Prompt
Give the entries again exactly, without pictures.

[[ Record extracts open ]]

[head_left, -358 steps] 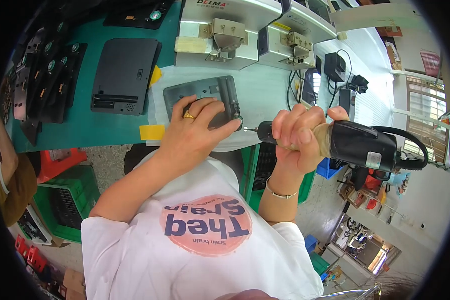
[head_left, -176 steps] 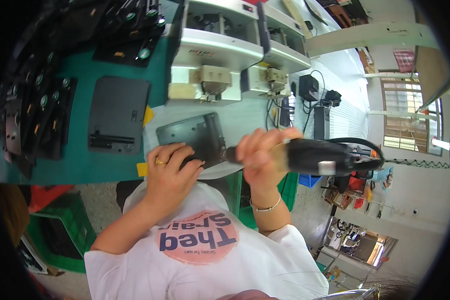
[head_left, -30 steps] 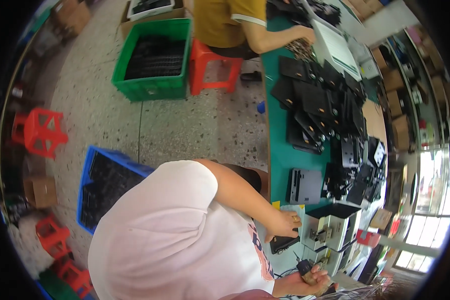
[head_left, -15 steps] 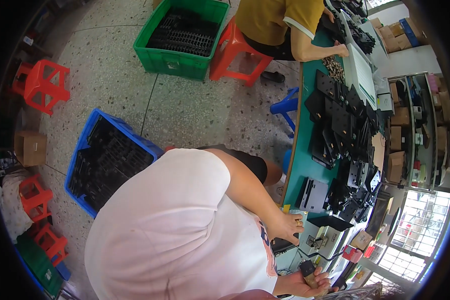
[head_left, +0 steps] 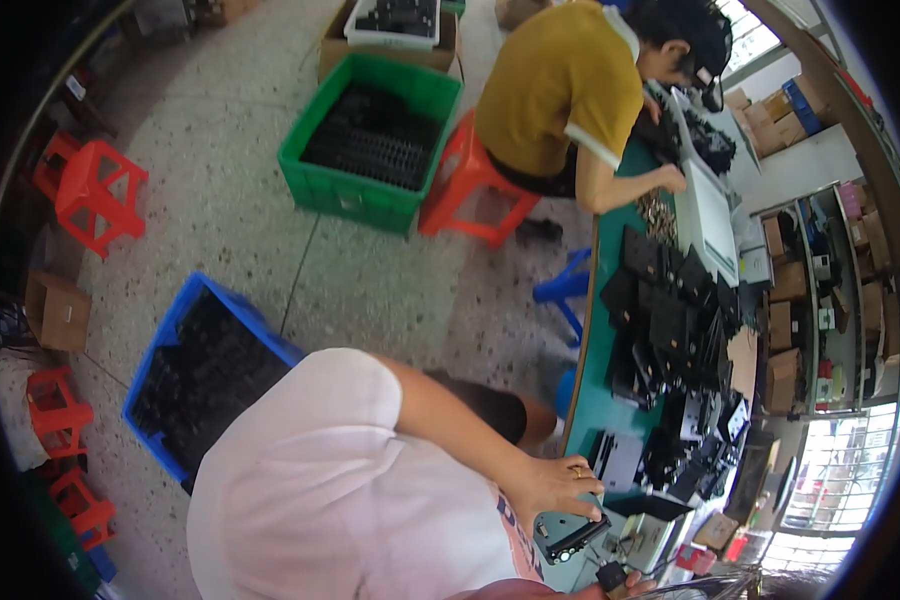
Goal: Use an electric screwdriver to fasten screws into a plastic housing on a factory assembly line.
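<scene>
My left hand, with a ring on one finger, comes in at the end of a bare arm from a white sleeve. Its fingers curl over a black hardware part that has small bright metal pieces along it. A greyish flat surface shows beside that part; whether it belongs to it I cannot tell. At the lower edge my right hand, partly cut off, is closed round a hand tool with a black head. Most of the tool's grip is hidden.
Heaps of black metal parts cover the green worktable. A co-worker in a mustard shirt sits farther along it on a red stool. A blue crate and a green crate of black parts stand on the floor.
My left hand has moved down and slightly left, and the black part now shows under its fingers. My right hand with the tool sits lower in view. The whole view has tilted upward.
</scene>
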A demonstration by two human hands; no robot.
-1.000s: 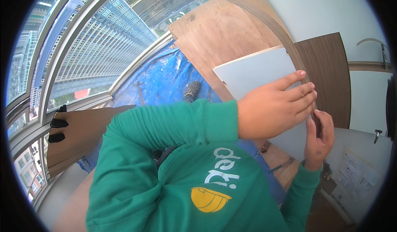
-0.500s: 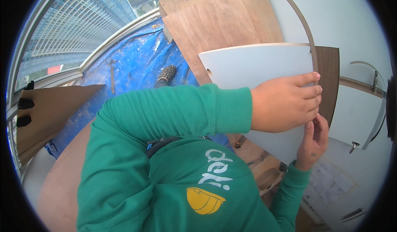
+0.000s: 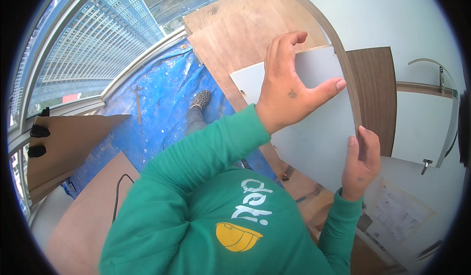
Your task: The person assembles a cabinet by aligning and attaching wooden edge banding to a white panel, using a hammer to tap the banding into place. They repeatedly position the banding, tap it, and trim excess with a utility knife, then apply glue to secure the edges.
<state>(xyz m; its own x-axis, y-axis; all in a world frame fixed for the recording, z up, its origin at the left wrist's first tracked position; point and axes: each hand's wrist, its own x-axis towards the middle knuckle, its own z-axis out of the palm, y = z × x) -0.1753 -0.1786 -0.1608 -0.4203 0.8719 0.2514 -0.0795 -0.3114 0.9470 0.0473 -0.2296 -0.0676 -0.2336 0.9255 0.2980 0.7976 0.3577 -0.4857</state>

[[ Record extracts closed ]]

Reply
[head_left, -358 steps] 
[head_left, -176 steps] 
[head_left, -30 steps] 
[head_left, -15 steps] 
[head_left, +0 steps] 
Goal: Use an electric screwdriver to fasten screws into a plastic housing on a factory assembly line.
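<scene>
My left hand, with a ring on one finger, comes in at the end of a bare arm from a white sleeve. Its fingers curl over a black hardware part that has small bright metal pieces along it. A greyish flat surface shows beside that part; whether it belongs to it I cannot tell. At the lower edge my right hand, partly cut off, is closed round a hand tool with a black head. Most of the tool's grip is hidden.
Heaps of black metal parts cover the green worktable. A co-worker in a mustard shirt sits farther along it on a red stool. A blue crate and a green crate of black parts stand on the floor.
My left hand has moved down and slightly left, and the black part now shows under its fingers. My right hand with the tool sits lower in view. The whole view has tilted upward.
</scene>
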A demonstration by two human hands; no robot.
-1.000s: 
-0.500s: 
+0.000s: 
Your task: The person assembles a cabinet by aligning and attaching wooden edge banding to a white panel, using a hammer to tap the banding into place. They repeatedly position the banding, tap it, and trim excess with a utility knife, then apply glue to secure the edges.
<state>(xyz m; its own x-axis, y-axis; all in a world frame fixed for the recording, z up, its origin at the left wrist's first tracked position; point and axes: each hand's wrist, its own x-axis towards the middle knuckle, its own z-axis out of the palm, y = z × x) -0.1753 -0.1786 -0.1608 -0.4203 0.8719 0.2514 -0.0795 -0.3114 0.9470 0.0473 -0.2296 -0.0676 -0.2336 0.9255 0.2980 0.7976 0.3577 -0.4857</state>

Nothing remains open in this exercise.